▸ **What you are asked to do**
Start at the line below containing "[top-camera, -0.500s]" and stop at the line containing "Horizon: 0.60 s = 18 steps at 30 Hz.". Repeat every line of that stretch exactly, and nothing outside it.

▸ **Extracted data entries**
----------------------------------------
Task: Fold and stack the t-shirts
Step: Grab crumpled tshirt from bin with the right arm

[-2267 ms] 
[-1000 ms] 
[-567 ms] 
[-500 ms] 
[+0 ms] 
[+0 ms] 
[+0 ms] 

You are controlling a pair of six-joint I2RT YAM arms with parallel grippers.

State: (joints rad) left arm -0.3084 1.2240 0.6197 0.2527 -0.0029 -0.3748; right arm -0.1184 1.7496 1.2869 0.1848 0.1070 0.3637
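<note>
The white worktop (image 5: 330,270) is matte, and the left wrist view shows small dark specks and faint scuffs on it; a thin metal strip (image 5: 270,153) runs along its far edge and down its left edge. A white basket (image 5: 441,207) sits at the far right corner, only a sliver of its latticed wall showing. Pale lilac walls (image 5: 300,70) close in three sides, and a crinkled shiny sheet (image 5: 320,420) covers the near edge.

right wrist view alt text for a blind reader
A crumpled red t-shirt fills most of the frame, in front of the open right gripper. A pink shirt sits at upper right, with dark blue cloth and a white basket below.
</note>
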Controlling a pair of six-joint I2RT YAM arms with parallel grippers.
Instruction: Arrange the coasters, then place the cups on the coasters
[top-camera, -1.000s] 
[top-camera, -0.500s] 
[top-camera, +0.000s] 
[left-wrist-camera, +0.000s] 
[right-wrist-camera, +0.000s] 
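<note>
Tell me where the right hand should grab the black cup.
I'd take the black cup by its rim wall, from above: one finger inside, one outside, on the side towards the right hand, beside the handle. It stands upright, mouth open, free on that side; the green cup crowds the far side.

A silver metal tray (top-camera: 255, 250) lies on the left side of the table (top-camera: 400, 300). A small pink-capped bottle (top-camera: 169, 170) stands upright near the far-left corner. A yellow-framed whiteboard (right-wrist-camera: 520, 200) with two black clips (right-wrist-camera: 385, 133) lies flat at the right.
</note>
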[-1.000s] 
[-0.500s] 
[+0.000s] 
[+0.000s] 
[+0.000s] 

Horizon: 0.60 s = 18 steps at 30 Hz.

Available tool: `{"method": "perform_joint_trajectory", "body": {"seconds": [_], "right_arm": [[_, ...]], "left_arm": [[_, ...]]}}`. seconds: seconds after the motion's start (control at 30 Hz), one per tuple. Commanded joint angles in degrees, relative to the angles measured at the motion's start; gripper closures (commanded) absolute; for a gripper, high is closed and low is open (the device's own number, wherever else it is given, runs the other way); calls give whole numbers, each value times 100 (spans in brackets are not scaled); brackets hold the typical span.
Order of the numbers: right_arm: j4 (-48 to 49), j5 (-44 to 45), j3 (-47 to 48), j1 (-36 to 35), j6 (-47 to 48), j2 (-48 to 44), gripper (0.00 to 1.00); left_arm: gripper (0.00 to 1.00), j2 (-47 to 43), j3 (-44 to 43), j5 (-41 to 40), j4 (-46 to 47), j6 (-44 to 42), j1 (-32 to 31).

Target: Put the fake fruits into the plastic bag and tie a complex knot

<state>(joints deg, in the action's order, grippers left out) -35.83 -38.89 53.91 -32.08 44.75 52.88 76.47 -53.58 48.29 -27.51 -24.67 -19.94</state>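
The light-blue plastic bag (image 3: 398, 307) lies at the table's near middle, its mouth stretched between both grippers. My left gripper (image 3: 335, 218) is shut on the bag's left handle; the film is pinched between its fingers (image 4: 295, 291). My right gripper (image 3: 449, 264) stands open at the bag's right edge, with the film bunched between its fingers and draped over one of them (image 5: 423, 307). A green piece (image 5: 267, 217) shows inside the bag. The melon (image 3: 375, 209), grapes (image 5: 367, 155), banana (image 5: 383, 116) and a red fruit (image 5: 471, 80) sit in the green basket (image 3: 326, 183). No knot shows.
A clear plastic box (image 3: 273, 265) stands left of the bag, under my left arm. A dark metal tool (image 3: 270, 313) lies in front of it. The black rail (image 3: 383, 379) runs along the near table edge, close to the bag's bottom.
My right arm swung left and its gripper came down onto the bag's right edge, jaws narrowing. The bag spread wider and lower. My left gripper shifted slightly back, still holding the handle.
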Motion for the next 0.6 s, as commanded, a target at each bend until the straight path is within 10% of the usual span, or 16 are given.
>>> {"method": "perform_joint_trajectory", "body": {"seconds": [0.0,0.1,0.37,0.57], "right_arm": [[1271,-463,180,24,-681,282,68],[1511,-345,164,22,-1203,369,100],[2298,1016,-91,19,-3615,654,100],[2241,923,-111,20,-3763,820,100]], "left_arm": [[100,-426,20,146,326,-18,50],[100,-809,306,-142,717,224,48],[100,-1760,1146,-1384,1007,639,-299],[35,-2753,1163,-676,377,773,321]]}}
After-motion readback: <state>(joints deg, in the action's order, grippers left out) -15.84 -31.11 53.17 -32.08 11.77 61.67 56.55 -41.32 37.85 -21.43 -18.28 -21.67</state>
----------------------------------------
▸ **Answer box**
[top-camera, -0.500s] 
[top-camera, +0.000s] 
[left-wrist-camera, +0.000s] 
[right-wrist-camera, +0.000s] 
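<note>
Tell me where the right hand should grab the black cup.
I'd take the black cup by its rim wall, from above: one finger inside, one outside, on the side towards the right hand, beside the handle. It stands upright, mouth open, free on that side; the green cup crowds the far side.

A silver metal tray (top-camera: 255, 250) lies on the left side of the table (top-camera: 400, 300). A small pink-capped bottle (top-camera: 169, 170) stands upright near the far-left corner. A yellow-framed whiteboard (right-wrist-camera: 520, 200) with two black clips (right-wrist-camera: 385, 133) lies flat at the right.
</note>
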[-1.000s] 
[-0.500s] 
[+0.000s] 
[+0.000s] 
[+0.000s] 

Horizon: 0.60 s = 18 steps at 30 Hz.

The requested output has been fully supplied.